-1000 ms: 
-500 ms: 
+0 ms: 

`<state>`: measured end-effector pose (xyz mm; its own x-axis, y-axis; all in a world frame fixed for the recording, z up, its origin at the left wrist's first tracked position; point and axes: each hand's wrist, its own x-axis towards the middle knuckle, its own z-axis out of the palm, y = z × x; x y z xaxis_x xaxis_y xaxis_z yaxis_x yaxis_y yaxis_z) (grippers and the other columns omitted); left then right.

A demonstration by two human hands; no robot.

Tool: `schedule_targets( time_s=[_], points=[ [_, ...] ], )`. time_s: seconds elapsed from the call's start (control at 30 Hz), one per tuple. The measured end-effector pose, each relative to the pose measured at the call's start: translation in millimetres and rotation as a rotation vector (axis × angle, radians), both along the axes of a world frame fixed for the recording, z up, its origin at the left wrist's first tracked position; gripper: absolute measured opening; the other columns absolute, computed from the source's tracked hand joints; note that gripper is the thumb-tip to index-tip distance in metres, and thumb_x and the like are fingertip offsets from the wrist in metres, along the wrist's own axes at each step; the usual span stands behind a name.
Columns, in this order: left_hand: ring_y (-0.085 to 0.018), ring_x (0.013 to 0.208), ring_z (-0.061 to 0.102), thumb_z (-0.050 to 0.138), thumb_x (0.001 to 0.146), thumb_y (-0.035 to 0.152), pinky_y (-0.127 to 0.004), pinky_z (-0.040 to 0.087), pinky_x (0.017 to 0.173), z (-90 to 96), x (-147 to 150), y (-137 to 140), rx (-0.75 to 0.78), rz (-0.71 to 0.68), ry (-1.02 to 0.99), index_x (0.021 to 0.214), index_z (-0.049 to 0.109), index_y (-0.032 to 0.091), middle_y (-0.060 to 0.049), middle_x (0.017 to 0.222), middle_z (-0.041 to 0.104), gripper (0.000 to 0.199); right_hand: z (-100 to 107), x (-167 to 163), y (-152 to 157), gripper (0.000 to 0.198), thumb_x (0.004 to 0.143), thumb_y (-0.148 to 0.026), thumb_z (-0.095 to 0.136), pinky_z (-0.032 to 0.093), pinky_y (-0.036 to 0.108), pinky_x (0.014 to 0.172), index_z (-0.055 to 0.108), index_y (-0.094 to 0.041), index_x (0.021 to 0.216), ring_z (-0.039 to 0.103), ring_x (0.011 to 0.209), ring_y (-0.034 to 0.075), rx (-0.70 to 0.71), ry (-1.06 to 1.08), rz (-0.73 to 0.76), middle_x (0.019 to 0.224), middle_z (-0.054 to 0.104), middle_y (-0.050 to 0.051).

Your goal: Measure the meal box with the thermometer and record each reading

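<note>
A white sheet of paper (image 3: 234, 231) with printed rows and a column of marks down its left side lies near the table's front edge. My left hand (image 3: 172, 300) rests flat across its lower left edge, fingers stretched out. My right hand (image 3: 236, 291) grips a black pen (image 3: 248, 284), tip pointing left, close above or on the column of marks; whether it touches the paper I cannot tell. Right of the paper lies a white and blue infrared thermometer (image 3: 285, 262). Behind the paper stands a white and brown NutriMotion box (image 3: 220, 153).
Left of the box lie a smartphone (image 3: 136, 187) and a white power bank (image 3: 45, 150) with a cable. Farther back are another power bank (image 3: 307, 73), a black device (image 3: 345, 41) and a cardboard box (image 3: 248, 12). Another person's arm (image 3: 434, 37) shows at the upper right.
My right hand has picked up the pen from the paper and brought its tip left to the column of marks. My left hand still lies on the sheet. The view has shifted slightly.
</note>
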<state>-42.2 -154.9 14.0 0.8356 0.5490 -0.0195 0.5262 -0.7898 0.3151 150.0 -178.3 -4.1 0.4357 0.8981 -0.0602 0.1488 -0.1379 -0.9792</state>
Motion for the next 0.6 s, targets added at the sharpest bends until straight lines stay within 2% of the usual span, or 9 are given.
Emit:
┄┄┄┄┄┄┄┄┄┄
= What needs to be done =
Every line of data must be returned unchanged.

= Exercise solution =
-1000 ms: 
-500 ms: 
+0 ms: 

`<state>`: measured end-effector pose (xyz mm; its own x-axis, y-axis; all in a world frame fixed for the recording, z up, its origin at the left wrist's first tracked position; point and axes: each hand's wrist, its own x-axis towards the middle knuckle, its own z-axis out of the palm, y = z × x; x y z xaxis_x xaxis_y xaxis_z yaxis_x yaxis_y yaxis_z) (grippers and the other columns omitted); left then right.

A demonstration by two human hands; no robot.

Tool: `schedule_targets( time_s=[_], points=[ [_, ...] ], )`. time_s: seconds elapsed from the call's start (control at 30 Hz), one per tuple. The measured end-effector pose, each relative to the pose measured at the call's start: translation in millimetres and rotation as a rotation vector (axis × angle, radians), both along the axes of a world frame fixed for the recording, z up, its origin at the left wrist's first tracked position; gripper: absolute measured opening; the other columns absolute, computed from the source's tracked hand joints; note that gripper is the thumb-tip to index-tip distance in metres, and thumb_x and the like are fingertip offsets from the wrist in metres, along the wrist's own axes at each step; the usual span stands behind a name.
Columns, in this order: left_hand: ring_y (-0.085 to 0.018), ring_x (0.013 to 0.208), ring_z (-0.061 to 0.102), thumb_z (-0.050 to 0.138), thumb_x (0.001 to 0.146), thumb_y (-0.035 to 0.152), pinky_y (-0.127 to 0.004), pinky_z (-0.040 to 0.087), pinky_x (0.017 to 0.173), z (-90 to 96), x (-147 to 150), y (-137 to 140), rx (-0.75 to 0.78), rz (-0.71 to 0.68), ry (-1.02 to 0.99), index_x (0.021 to 0.214), index_z (-0.049 to 0.109), index_y (-0.032 to 0.091), middle_y (-0.060 to 0.049), middle_x (0.017 to 0.222), middle_z (-0.041 to 0.104), gripper (0.000 to 0.199); right_hand: z (-100 to 107), x (-167 to 163), y (-152 to 157), gripper (0.000 to 0.198), thumb_x (0.004 to 0.143), thumb_y (-0.148 to 0.026), thumb_z (-0.095 to 0.136), pinky_z (-0.032 to 0.093), pinky_y (-0.036 to 0.108), pinky_x (0.014 to 0.172), index_z (-0.055 to 0.108), index_y (-0.094 to 0.041), index_x (0.021 to 0.216), ring_z (-0.039 to 0.103), ring_x (0.011 to 0.209), ring_y (-0.034 to 0.075), rx (-0.70 to 0.71), ry (-1.06 to 1.08), rz (-0.73 to 0.76), middle_x (0.019 to 0.224), middle_z (-0.054 to 0.104), middle_y (-0.050 to 0.051).

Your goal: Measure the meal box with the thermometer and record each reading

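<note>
A white sheet of paper (image 3: 234, 231) with printed rows and a column of marks down its left side lies near the table's front edge. My left hand (image 3: 172, 300) rests flat across its lower left edge, fingers stretched out. My right hand (image 3: 236, 291) grips a black pen (image 3: 248, 284), tip pointing left, close above or on the column of marks; whether it touches the paper I cannot tell. Right of the paper lies a white and blue infrared thermometer (image 3: 285, 262). Behind the paper stands a white and brown NutriMotion box (image 3: 220, 153).
Left of the box lie a smartphone (image 3: 136, 187) and a white power bank (image 3: 45, 150) with a cable. Farther back are another power bank (image 3: 307, 73), a black device (image 3: 345, 41) and a cardboard box (image 3: 248, 12). Another person's arm (image 3: 434, 37) shows at the upper right.
My right hand has picked up the pen from the paper and brought its tip left to the column of marks. My left hand still lies on the sheet. The view has shifted slightly.
</note>
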<state>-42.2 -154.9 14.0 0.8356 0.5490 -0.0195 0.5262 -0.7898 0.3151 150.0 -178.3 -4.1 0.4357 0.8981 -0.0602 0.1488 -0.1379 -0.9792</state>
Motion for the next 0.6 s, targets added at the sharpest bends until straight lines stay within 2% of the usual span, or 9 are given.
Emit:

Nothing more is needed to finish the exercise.